Task goal ▸
Below are some entries. Repeat exactly the lines from the one with "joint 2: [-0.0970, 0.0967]" through the one with "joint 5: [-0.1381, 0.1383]", and only those.

================================

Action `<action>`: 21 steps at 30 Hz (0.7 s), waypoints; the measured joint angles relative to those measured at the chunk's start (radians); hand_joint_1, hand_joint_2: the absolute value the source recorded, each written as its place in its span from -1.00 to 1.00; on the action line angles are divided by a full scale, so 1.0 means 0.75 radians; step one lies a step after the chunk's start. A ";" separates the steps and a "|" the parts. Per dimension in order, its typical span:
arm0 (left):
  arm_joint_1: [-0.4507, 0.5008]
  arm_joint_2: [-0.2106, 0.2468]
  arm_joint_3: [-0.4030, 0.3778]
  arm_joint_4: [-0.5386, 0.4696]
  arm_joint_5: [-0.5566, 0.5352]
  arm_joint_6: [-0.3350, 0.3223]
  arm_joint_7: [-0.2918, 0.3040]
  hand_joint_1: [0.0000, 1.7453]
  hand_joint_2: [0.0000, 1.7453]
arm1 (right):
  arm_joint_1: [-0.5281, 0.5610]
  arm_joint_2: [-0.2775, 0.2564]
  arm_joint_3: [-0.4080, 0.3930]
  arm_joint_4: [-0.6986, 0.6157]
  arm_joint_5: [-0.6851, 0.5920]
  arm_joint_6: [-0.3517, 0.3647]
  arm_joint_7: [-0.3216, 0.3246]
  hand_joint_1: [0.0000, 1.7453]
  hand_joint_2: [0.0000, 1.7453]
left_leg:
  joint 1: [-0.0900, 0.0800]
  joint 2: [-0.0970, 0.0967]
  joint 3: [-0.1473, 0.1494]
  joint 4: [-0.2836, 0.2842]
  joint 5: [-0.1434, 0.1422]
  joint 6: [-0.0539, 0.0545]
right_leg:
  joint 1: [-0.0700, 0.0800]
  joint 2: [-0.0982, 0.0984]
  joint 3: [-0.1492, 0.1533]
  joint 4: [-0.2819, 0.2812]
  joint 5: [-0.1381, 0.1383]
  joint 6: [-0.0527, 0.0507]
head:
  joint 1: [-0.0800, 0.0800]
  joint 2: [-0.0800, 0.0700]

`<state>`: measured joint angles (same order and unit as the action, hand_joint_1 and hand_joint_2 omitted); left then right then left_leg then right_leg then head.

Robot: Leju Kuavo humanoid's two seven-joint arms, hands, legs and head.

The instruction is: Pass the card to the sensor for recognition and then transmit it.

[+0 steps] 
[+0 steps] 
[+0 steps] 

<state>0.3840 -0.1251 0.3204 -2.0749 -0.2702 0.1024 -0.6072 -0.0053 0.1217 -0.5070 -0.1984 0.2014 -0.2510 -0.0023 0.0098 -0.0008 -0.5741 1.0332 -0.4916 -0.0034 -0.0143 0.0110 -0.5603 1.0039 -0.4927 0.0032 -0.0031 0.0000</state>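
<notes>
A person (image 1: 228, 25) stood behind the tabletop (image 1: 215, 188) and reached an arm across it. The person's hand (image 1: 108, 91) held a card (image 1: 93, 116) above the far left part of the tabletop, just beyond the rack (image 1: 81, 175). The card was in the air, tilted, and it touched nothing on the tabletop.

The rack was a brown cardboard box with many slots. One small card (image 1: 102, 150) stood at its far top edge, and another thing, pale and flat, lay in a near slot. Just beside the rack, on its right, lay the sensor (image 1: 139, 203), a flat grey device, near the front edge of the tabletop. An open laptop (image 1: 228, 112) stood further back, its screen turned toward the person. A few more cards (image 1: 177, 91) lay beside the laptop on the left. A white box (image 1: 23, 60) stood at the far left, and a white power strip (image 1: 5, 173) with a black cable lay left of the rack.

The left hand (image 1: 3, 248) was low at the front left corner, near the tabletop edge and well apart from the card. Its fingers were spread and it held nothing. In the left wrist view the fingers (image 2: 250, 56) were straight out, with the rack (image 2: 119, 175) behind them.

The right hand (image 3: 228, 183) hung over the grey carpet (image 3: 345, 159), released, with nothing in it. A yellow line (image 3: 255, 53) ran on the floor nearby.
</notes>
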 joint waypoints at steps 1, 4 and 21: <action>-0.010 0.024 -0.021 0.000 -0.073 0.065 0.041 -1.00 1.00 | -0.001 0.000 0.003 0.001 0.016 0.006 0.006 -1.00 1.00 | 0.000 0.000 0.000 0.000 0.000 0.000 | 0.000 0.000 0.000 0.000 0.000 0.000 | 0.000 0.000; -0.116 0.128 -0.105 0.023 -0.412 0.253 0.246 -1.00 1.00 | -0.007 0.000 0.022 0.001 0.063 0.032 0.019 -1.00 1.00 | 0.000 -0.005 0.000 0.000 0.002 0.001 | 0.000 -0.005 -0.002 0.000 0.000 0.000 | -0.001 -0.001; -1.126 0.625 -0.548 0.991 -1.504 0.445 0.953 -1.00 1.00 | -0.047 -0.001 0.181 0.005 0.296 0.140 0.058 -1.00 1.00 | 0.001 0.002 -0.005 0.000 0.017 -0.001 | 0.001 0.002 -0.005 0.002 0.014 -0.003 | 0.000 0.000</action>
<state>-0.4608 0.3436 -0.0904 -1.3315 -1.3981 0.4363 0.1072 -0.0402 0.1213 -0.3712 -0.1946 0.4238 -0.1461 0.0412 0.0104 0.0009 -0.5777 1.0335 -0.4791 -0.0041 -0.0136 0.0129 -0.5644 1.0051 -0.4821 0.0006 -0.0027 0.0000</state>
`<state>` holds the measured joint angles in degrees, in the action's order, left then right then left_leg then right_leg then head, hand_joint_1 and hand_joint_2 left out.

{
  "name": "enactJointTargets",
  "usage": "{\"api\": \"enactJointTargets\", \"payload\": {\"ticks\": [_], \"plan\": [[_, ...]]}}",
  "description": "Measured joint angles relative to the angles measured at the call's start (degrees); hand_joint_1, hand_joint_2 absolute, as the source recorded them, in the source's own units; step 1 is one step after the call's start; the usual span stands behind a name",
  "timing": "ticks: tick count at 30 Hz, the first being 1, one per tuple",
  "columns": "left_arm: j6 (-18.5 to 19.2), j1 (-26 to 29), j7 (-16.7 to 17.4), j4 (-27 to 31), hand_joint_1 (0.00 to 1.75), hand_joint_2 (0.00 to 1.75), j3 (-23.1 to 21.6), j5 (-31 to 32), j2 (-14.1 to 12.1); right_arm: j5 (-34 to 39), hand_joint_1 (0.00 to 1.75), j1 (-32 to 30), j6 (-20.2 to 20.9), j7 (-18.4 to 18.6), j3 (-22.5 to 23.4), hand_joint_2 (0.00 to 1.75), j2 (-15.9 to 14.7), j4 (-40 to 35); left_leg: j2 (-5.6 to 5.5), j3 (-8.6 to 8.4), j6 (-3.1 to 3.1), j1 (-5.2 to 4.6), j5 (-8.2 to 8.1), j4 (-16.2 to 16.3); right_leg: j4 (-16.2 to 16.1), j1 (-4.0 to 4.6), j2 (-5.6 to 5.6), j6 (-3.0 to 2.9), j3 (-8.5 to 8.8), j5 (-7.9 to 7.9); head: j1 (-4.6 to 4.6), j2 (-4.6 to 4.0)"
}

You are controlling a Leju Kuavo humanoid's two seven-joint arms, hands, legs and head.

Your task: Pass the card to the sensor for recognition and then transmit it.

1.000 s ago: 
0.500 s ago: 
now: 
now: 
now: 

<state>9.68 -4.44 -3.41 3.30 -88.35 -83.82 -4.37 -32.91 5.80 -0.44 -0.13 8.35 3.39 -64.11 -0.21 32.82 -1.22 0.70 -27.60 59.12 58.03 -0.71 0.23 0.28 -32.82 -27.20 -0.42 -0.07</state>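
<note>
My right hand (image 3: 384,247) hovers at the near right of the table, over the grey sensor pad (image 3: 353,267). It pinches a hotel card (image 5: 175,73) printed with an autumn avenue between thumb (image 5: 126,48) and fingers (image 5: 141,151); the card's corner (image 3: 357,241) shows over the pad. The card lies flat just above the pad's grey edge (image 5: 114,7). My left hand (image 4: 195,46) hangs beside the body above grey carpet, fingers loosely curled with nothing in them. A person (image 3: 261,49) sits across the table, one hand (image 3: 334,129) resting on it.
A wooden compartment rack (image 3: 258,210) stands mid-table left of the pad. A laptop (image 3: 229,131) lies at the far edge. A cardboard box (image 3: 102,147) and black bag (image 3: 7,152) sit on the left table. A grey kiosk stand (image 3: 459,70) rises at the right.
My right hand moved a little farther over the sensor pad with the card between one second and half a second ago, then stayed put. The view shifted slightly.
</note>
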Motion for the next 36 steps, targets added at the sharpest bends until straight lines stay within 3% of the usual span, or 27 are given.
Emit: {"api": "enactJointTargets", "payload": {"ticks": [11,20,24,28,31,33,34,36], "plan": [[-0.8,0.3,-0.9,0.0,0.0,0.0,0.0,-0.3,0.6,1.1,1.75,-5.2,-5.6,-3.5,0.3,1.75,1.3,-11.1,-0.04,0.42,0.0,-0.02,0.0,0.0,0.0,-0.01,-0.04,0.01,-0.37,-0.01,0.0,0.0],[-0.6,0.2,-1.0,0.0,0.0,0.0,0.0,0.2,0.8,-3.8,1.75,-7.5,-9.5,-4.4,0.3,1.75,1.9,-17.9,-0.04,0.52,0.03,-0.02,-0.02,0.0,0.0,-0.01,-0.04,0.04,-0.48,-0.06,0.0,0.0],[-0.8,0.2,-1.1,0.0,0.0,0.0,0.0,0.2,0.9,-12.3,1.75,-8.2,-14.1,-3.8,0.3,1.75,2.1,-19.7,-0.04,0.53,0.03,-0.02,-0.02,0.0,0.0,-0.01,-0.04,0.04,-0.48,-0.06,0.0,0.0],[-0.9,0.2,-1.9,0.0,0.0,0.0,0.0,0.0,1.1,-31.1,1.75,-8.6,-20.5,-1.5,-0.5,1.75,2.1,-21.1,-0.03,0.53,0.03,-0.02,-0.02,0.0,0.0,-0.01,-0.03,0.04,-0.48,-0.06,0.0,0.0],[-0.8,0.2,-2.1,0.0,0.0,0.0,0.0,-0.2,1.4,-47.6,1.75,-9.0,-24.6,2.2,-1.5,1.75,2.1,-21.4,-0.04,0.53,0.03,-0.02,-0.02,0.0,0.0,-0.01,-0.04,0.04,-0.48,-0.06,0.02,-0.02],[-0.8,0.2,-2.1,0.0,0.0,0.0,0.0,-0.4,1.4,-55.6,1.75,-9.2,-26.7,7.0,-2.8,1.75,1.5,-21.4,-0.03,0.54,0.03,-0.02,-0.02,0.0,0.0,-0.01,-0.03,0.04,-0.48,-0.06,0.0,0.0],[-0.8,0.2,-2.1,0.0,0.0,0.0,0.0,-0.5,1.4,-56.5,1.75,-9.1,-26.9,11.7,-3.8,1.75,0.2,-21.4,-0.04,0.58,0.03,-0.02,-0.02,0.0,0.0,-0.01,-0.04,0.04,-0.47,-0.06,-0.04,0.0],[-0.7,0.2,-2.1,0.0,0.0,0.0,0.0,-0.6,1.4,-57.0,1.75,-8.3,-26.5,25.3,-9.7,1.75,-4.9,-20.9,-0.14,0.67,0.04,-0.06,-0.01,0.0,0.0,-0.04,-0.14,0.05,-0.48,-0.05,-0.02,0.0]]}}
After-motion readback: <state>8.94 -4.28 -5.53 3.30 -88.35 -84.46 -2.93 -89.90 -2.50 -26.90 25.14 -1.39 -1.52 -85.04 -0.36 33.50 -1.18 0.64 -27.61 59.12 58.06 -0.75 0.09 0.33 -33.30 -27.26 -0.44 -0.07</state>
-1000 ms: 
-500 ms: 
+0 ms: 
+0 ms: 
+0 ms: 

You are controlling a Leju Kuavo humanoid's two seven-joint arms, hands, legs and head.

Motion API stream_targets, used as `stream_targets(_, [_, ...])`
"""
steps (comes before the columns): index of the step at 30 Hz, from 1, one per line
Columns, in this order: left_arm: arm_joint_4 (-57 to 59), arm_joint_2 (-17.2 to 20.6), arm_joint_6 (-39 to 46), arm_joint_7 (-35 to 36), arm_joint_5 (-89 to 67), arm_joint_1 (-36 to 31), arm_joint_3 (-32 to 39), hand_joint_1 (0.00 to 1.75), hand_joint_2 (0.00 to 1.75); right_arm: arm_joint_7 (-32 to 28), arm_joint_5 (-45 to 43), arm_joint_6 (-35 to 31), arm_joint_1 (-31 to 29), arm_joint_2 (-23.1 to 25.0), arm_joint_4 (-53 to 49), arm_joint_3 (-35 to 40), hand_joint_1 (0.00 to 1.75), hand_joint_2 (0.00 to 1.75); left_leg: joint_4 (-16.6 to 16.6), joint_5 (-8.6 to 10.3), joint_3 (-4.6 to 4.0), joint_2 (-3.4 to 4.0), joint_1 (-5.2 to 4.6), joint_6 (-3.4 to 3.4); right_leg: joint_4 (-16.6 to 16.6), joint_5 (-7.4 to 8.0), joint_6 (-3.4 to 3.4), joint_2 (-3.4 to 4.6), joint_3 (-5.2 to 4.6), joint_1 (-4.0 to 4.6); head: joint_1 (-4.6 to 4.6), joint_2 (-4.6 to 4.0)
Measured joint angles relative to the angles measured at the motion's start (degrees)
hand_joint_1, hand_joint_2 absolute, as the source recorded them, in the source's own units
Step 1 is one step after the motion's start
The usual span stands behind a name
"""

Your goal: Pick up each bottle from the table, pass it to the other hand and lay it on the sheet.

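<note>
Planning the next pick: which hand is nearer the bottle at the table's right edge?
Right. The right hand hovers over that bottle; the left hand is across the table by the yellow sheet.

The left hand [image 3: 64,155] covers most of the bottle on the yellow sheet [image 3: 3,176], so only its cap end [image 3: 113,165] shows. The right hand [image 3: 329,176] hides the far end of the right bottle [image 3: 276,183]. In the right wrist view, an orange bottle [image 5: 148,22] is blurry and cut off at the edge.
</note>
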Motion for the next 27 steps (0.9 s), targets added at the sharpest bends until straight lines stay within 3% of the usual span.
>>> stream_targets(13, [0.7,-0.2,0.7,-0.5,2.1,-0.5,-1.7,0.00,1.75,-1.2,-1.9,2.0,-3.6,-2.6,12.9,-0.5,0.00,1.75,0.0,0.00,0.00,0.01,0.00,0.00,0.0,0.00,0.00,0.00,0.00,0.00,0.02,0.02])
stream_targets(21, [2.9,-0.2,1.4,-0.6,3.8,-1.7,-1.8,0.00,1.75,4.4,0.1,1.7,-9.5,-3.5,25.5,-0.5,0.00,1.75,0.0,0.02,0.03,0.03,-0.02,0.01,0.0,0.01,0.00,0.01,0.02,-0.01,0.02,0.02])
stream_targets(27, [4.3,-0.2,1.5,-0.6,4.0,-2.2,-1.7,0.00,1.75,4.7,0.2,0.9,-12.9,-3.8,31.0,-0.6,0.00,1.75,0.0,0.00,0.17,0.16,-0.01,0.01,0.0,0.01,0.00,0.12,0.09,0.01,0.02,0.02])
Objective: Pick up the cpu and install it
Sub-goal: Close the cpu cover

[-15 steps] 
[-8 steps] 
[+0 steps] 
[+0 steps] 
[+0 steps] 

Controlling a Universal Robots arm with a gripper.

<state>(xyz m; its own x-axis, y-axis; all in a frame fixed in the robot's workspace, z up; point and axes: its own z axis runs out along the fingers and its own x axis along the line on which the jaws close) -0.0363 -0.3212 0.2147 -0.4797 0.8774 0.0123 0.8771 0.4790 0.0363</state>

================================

The answer ▸
  joint 2: [-0.0970, 0.0967]
  joint 3: [-0.1473, 0.1494]
  joint 4: [-0.2836, 0.2842]
  joint 5: [-0.1434, 0.1422]
  joint 6: [-0.0539, 0.0545]
right_leg:
  joint 1: [-0.0700, 0.0800]
  joint 2: [-0.0982, 0.0984]
  joint 3: [-0.1492, 0.1533]
  joint 4: [-0.2819, 0.2812]
  joint 5: [-0.1381, 0.1383]

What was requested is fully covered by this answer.